EXERCISE AIM:
Nothing in the data is to be left out; copy it exactly.

#### EXERCISE DATA

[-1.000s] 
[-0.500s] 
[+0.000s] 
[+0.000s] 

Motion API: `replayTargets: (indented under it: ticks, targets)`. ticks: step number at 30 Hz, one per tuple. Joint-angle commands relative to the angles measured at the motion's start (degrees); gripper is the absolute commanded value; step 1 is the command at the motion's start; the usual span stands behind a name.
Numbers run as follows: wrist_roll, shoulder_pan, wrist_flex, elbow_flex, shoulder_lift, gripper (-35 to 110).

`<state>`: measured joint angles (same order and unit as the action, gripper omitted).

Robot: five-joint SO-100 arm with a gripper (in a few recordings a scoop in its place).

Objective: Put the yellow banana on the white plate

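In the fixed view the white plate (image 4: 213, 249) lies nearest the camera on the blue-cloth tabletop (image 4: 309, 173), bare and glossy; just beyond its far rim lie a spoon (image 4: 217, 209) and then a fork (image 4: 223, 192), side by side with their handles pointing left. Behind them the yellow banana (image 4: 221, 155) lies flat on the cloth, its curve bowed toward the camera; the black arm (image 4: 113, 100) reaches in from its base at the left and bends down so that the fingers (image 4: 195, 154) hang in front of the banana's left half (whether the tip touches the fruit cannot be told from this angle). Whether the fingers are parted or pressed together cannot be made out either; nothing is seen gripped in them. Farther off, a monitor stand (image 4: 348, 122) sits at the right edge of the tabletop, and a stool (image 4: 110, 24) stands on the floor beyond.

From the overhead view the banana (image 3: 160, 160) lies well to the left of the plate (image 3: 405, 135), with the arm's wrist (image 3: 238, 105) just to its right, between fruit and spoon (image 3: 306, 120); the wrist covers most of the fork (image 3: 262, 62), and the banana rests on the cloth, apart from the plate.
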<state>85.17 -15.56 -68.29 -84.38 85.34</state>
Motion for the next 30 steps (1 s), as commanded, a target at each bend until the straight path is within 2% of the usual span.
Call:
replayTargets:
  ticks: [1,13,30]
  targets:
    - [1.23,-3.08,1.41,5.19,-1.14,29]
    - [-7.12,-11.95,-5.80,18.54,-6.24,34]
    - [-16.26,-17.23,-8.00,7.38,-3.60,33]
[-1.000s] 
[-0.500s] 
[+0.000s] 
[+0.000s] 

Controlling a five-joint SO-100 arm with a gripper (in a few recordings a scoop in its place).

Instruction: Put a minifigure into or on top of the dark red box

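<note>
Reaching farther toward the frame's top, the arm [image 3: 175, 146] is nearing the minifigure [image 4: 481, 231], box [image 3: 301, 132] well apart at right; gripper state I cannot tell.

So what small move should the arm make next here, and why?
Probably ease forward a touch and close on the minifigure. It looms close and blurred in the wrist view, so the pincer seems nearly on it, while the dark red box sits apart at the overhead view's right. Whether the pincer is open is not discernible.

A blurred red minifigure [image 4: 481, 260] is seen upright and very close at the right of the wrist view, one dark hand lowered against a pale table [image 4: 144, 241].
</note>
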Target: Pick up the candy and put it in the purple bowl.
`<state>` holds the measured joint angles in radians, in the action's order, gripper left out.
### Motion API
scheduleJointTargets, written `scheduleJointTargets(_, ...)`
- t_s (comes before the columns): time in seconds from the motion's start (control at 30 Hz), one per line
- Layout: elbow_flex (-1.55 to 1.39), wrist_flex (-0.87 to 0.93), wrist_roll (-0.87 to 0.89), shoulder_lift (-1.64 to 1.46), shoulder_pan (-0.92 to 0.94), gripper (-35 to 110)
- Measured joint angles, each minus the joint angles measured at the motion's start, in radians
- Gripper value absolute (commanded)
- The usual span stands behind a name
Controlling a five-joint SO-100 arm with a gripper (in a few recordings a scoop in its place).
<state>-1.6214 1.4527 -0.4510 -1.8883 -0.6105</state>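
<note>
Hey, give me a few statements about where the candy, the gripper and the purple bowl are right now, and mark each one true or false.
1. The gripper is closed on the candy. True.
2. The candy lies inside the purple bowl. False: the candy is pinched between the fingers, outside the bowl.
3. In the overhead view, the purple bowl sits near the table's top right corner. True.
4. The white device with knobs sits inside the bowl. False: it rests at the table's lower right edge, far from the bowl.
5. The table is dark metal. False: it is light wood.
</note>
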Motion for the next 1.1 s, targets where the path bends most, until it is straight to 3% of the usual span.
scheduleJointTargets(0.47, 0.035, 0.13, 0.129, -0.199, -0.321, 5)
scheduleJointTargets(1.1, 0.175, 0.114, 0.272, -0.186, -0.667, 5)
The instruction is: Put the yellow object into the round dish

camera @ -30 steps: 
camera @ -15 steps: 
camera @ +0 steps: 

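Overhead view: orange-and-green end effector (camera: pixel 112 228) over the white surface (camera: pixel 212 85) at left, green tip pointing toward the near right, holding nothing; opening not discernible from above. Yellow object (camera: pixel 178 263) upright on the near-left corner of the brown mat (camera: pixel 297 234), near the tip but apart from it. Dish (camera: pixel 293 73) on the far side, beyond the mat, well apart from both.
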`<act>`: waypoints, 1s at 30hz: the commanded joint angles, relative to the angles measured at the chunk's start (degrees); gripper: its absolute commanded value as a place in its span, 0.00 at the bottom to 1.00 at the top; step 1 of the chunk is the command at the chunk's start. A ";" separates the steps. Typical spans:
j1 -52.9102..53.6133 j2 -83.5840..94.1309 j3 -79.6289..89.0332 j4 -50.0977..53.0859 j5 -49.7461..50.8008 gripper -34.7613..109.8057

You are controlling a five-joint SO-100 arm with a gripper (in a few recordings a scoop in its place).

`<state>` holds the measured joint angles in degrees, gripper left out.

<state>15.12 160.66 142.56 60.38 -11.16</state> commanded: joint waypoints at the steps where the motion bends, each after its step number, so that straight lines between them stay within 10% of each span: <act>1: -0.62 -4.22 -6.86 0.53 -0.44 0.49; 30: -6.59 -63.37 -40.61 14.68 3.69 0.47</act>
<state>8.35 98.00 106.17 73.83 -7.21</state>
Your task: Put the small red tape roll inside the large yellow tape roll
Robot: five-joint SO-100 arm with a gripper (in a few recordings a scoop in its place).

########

OUTPUT:
[-1.000s] 
[-0.500s] 
[+0.000s] 
[+0.000s] 

Motion API: `replayTargets: (indented under it: ticks, targets)`. ticks: step number at 30 Hz, one per tuple. Joint-angle commands relative to the angles measured at the motion's start (degrees); gripper is the absolute commanded value; step 1 is the command at the motion's start; the usual span stands behind a name.
Numbers run as follows: wrist_roll, shoulder_pan, wrist_flex, elbow_flex, shoulder_lift, gripper (-35 to 110).

`<state>`: measured joint angles (same order and unit as the action, gripper omitted).

Robot: five-joint SO-100 arm with a gripper (in a few recordings a scoop in its place).

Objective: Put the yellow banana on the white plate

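In the fixed view the white plate (image 4: 213, 249) lies nearest the camera on the blue-cloth tabletop (image 4: 309, 173), bare and glossy; just beyond its far rim lie a spoon (image 4: 217, 209) and then a fork (image 4: 223, 192), side by side with their handles pointing left. Behind them the yellow banana (image 4: 221, 155) lies flat on the cloth, its curve bowed toward the camera; the black arm (image 4: 113, 100) reaches in from its base at the left and bends down so that the fingers (image 4: 195, 154) hang in front of the banana's left half (whether the tip touches the fruit cannot be told from this angle). Whether the fingers are parted or pressed together cannot be made out either; nothing is seen gripped in them. Farther off, a monitor stand (image 4: 348, 122) sits at the right edge of the tabletop, and a stool (image 4: 110, 24) stands on the floor beyond.

From the overhead view the banana (image 3: 160, 160) lies well to the left of the plate (image 3: 405, 135), with the arm's wrist (image 3: 238, 105) just to its right, between fruit and spoon (image 3: 306, 120); the wrist covers most of the fork (image 3: 262, 62), and the banana rests on the cloth, apart from the plate.
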<state>85.17 -15.56 -68.29 -84.38 85.34</state>
Motion for the next 30 steps (1 s), as commanded, a target at each bend until the straight path is within 2% of the usual span.
Call:
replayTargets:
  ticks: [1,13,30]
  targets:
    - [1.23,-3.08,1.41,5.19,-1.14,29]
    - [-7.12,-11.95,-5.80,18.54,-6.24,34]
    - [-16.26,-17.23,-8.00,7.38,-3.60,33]
[-1.000s] 
[-0.500s] 
[+0.000s] 
[+0.000s] 

Controlling a five-joint SO-100 arm with a gripper (in a few recordings a scoop in its place).

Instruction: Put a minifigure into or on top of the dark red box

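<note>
Reaching farther toward the frame's top, the arm [image 3: 175, 146] is nearing the minifigure [image 4: 481, 231], box [image 3: 301, 132] well apart at right; gripper state I cannot tell.

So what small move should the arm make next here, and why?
Probably ease forward a touch and close on the minifigure. It looms close and blurred in the wrist view, so the pincer seems nearly on it, while the dark red box sits apart at the overhead view's right. Whether the pincer is open is not discernible.

A blurred red minifigure [image 4: 481, 260] is seen upright and very close at the right of the wrist view, one dark hand lowered against a pale table [image 4: 144, 241].
</note>
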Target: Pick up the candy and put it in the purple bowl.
`<state>` holds the measured joint angles in radians, in the action's order, gripper left out.
### Motion API
scheduleJointTargets, written `scheduleJointTargets(_, ...)`
- t_s (comes before the columns): time in seconds from the motion's start (control at 30 Hz), one per line
- Layout: elbow_flex (-1.55 to 1.39), wrist_flex (-0.87 to 0.93), wrist_roll (-0.87 to 0.89), shoulder_lift (-1.64 to 1.46), shoulder_pan (-0.92 to 0.94), gripper (-35 to 110)
- Measured joint angles, each minus the joint angles measured at the motion's start, in radians
- Gripper value absolute (commanded)
- The usual span stands behind a name
Controlling a five-joint SO-100 arm with a gripper (in a few recordings a scoop in its place).
<state>-1.6214 1.4527 -0.4510 -1.8883 -0.6105</state>
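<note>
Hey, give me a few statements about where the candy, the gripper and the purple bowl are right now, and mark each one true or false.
1. The gripper is closed on the candy. True.
2. The candy lies inside the purple bowl. False: the candy is pinched between the fingers, outside the bowl.
3. In the overhead view, the purple bowl sits near the table's top right corner. True.
4. The white device with knobs sits inside the bowl. False: it rests at the table's lower right edge, far from the bowl.
5. The table is dark metal. False: it is light wood.
</note>
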Motion for the next 1.1 s, targets where the path bends most, until it is straight to 3% of the usual span.
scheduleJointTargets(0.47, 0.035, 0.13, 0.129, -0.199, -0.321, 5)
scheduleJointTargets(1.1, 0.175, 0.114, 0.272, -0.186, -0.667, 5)
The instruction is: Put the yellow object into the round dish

camera @ -30 steps: 
camera @ -15 steps: 
camera @ +0 steps: 

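Overhead view: orange-and-green end effector (camera: pixel 112 228) over the white surface (camera: pixel 212 85) at left, green tip pointing toward the near right, holding nothing; opening not discernible from above. Yellow object (camera: pixel 178 263) upright on the near-left corner of the brown mat (camera: pixel 297 234), near the tip but apart from it. Dish (camera: pixel 293 73) on the far side, beyond the mat, well apart from both.
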`<act>`: waypoints, 1s at 30hz: the commanded joint angles, relative to the angles measured at the chunk's start (degrees); gripper: its absolute commanded value as a place in its span, 0.00 at the bottom to 1.00 at the top; step 1 of the chunk is the command at the chunk's start. A ";" separates the steps. Typical spans:
j1 -52.9102..53.6133 j2 -83.5840..94.1309 j3 -79.6289..89.0332 j4 -50.0977..53.0859 j5 -49.7461..50.8008 gripper -34.7613..109.8057

You are controlling a five-joint SO-100 arm with a gripper (in a few recordings a scoop in its place).

`<state>` holds the measured joint angles in degrees, gripper left out.

<state>15.12 160.66 142.56 60.38 -11.16</state> commanded: joint waypoints at the steps where the motion bends, each after its step number, so that straight lines between them stay within 10% of each span: <act>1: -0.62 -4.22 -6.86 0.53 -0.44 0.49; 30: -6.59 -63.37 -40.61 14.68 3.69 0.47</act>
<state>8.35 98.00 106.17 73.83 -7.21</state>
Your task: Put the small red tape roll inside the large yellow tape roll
Robot: five-joint SO-100 arm with a gripper (in a few recordings a scoop in its place).

The requested output is complete.